One has to wonder about The Feral Reserve. Since The Great Recession of 2008, The Federal Reserve has printed a staggering amount of money (know as QE). There is still about $8.3 TRILLION in monetary stimulus sloshing around the economy.
And M2 Money printing is up 167% since November 2008.
So, despite the talking heads from The Fed and CNBC, etc blathering about Fed tightening, there remains over $8 TRILLION in monetary stimulus chasing asset prices.
Is The Fed ACTUALLY the US economy? Or is The Fed the financing arm of the Democrat party?
Yes, The Fed looks like they are pausing .. rate hikes.
Welcome to the Bidenville Mortgage Depot! Where Bidenflation (caused by idiotic energy policies, crazy Fed money printing and insane Federal spending) has caused The Fed to raise rates crushing the US mortgage market.

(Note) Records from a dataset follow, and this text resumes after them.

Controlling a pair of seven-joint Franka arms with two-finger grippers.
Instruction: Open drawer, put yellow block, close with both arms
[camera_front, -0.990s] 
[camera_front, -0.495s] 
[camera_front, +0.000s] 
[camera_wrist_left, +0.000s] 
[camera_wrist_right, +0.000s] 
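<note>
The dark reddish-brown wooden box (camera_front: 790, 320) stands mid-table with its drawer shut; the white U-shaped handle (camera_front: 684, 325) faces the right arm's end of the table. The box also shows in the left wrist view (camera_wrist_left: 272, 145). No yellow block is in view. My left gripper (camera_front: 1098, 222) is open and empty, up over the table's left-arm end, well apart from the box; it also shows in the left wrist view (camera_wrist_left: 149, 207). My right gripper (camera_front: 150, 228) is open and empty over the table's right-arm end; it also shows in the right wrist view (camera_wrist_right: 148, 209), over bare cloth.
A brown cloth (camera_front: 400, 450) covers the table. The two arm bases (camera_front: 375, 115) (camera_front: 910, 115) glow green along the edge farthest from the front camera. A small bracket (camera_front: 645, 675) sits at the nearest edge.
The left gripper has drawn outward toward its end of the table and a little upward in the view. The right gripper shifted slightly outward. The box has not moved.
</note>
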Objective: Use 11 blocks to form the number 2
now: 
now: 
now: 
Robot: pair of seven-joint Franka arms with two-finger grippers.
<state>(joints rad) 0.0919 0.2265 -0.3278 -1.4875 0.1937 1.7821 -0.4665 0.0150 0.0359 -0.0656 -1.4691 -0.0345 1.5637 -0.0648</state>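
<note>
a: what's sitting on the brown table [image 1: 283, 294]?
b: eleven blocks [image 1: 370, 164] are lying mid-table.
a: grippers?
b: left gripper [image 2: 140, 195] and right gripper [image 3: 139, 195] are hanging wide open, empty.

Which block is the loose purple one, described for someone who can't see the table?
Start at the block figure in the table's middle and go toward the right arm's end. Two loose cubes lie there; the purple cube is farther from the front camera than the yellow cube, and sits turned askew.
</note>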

Mortgage applications decreased 1.4 percent from one week earlier, according to data from the Mortgage Bankers Association’s (MBA) Weekly Mortgage Applications Survey for the week ending June 2, 2023. This week’s results include an adjustment for the Memorial Day holiday.
The Market Composite Index, a measure of mortgage loan application volume, decreased 1.4 percent on a seasonally adjusted basis from one week earlier. On an unadjusted basis, the Index decreased 12 percent compared with the previous week. The Refinance Index decreased 1 percent from the previous week and was 42 percent lower than the same week one year ago. The seasonally adjusted Purchase Index decreased 2 percent from one week earlier. The unadjusted Purchase Index decreased 13 percent compared with the previous week and was 27 percent lower than the same week one year ago.
The rest of the story.
The East Palestine Ohio train wreck is symbolic of Biden’s economic programs. I don’t think the Vacationer in Chief (40% of time as President has been on vacation) has been there yet.